The findings demonstrate that precise nanoscale presentation of trimeric SARS-CoV-2 RBD together with CpG adjuvants on DNA origami PB nanoparticles enhances both antigen stability and functional avidity for ACE2, translating into strong humoral responses, significant neutralization, and protection against live viral challenge in mice. The improved apparent affinity (lower Kd) for PB-displayed trimeric RBD likely reflects multivalency and efficient receptor engagement, while co-presentation of CpG augments immune activation. Notably, robust protection was achieved even with a low antigen dose (1 µg) when CpG was co-presented, eliminating mortality and preventing weight loss post-challenge. The nanostructure’s programmable geometry allows controlled stoichiometry and spatial organization, enabling optimization of antigen density and co-localized adjuvant delivery, which appear critical for maximizing immune responses. These results support DNA origami as a rational vaccine design platform capable of reducing antigen doses while maintaining efficacy and providing durable humoral immunity.

This work introduces a programmable DNA origami PB nanoparticle vaccine that displays ten trimeric SARS-CoV-2 RBDs and ten CpG ODN adjuvants on opposing faces, achieving enhanced stability, improved ACE2-binding avidity, potent neutralization, and protective efficacy in mice, including sustained antibody responses 2 months post-boost. The approach underscores the importance of antigen spatial organization and multivalency, and suggests that co-presentation of adjuvants can substantially reduce required antigen dose and cost per dose. DNA origami’s flexibility and multiplexing capacity may enable broad-spectrum vaccines targeting multiple antigens or variants.
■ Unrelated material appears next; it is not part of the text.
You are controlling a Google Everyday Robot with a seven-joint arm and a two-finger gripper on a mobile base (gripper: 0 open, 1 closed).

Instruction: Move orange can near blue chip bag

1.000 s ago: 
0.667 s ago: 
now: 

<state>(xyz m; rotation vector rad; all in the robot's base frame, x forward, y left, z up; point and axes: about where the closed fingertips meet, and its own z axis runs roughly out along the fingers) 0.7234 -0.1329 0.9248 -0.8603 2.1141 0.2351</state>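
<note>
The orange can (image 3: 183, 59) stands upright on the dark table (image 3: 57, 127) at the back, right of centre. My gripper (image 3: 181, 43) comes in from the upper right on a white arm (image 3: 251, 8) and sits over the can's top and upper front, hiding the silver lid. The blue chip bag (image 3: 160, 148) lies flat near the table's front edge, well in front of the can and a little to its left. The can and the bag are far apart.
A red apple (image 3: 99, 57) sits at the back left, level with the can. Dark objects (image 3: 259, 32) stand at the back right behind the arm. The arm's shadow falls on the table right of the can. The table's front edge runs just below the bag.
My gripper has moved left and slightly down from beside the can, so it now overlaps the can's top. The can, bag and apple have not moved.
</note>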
Future work should focus on scaling ssDNA scaffold production, optimizing particle manufacturing, exploring variant cross-protection, and advancing toward translational studies.

- Manufacturing and scalability: Large-scale, cost-effective production of long ssDNA scaffolds remains a challenge, and further process optimization is needed to reduce production costs and streamline particle fabrication. - Model system: Efficacy and protection were demonstrated in mouse models (BALB/c and K18-ACE2), which may not fully predict human responses. - Scope: While strong protection was shown for selected doses and formulations, comprehensive dose-ranging, variant coverage, and cellular immunity profiling were not detailed in this report.